We go on to listen carefully to Our Lord’s words in the parable.  A man was going along the very sinuous road that goes from Jerusalem in the hills down to Jericho, at the level of the Dead Sea.  In that relatively short distance, one loses about four thousand feet in altitude and therefore the road cannot be straight, but must be a zig-zag route.  In the hairpin curves, robbers can and did hide to prey upon travelers.  So now, in Jesus’s story, robbers attack a traveler, whom they strip of all his possessions, beat him, and leave him half dead by the roadside.  Now a priest goes by.  The priests were supposed to be the “good guys” in contrast with the no-good Samaritans.  But the priest passes the wounded man—“on the opposite side of the road” as Our Lord points out.  The priest doesn’t want to get involved, and doesn’t wish to help the man in distress.  Then a levite comes along, and also passes the wounded man “on the opposite side of the road.” The levites were a religious group something like our deacons today.  Charity and kindness to others were expected of them as of the priests, but this levite showed no charity or mercy at all.
 
Then comes a Samaritan.
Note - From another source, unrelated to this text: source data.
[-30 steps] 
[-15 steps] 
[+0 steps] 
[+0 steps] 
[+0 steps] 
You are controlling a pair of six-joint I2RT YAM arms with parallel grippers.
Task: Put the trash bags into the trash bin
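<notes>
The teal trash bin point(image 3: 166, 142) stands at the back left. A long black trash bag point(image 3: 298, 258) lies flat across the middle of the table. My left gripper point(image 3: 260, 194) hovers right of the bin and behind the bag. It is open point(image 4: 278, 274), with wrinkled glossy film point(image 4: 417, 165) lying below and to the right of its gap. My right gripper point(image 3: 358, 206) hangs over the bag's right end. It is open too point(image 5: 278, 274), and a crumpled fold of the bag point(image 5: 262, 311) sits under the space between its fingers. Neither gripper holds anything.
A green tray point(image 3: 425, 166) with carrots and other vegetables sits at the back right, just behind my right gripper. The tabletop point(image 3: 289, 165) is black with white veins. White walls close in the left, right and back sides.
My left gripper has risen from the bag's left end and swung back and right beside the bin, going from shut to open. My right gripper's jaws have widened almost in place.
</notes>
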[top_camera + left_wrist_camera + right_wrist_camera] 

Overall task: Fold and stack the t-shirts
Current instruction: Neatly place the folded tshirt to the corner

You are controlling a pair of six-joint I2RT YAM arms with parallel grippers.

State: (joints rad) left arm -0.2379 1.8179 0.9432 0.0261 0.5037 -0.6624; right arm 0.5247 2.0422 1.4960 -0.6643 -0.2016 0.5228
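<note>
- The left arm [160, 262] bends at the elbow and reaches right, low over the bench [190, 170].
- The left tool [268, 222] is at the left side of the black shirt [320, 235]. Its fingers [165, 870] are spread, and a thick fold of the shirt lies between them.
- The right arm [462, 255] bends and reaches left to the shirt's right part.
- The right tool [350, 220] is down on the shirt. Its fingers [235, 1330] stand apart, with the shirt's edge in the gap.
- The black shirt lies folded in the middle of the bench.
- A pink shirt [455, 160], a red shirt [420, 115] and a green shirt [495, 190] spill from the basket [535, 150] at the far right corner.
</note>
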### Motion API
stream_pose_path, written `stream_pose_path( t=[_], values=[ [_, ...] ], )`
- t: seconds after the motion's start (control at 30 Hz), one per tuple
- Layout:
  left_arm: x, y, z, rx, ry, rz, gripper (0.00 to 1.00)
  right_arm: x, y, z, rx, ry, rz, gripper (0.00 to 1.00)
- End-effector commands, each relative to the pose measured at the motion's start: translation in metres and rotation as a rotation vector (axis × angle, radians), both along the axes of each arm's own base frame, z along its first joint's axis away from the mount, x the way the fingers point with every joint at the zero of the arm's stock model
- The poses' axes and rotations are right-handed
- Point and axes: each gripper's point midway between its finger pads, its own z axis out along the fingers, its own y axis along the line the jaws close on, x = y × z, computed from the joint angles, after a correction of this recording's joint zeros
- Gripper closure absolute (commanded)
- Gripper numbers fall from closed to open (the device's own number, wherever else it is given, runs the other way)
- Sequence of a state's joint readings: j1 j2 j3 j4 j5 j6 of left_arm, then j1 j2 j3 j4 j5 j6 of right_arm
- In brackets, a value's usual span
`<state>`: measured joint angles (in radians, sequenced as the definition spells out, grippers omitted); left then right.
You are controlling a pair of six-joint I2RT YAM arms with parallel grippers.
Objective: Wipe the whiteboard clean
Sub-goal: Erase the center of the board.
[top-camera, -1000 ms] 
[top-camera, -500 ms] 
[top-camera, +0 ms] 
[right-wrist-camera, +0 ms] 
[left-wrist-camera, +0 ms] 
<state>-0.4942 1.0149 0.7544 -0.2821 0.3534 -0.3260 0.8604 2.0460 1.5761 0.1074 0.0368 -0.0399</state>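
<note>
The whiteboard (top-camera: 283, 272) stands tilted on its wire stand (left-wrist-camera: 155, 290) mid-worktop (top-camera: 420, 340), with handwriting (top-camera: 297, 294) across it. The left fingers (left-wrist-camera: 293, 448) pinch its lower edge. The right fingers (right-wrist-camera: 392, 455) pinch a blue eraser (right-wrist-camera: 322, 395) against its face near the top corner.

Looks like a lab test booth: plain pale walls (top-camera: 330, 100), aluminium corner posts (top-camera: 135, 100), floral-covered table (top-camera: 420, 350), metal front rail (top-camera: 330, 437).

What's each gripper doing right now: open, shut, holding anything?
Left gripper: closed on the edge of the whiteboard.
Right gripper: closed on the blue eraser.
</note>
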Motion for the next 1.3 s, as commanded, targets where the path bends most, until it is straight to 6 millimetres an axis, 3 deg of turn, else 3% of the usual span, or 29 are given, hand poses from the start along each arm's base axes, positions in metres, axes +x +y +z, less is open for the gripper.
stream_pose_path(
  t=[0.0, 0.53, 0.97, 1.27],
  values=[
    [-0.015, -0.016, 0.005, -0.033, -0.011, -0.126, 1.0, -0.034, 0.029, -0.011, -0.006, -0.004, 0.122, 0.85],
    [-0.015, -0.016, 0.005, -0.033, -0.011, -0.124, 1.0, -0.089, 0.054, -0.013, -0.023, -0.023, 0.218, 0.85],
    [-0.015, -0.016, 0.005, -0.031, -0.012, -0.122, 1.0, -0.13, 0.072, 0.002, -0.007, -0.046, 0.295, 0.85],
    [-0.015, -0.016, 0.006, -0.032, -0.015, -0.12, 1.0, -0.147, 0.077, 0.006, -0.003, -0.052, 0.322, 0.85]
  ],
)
We can almost read the thoughts of Jesus’s listeners. If the priest and levite did nothing to help the wounded man, what would the Samaritan do?  No doubt something even worse!  Maybe steal his shoes if the robbers hadn’t already taken them.  But no; the Samaritan is “moved with compassion.”  He stops, takes a flask of olive oil and another of wine from his saddle bags or carrying case, pours some of each into the man’s wounds by way of medication, hoists the man onto his own beast (a donkey or a camel), takes him to an inn and cares for him.  The next day, he gives the innkeeper two silver coins—quite a bit of money—and tells him to do for the wounded man whatever was needed, and if it cost more than those two silver pieces, the Samaritan would repay him on his return.  And all this for a total stranger!
 
With all our improvements in emergency care, we very rarely have an opportunity to help someone that directly.  But we do have the obligation, and the opportunities, to help others in different ways.  If we think about it, we can discover ways of helping, encouraging, counseling, setting good example, contributing to, befriending, and never giving bad example to others.  How does Our Lord see us? As wounded and in need of help? As a priest or levite who passes by a wounded person on the opposite of the road? Or as a “good Samaritan” who goes out of our way to be of help and service to anyone who needs it? Think about that. Thank you for seeking God’s truth.  God bless you.  Father Victor Brown, O.P.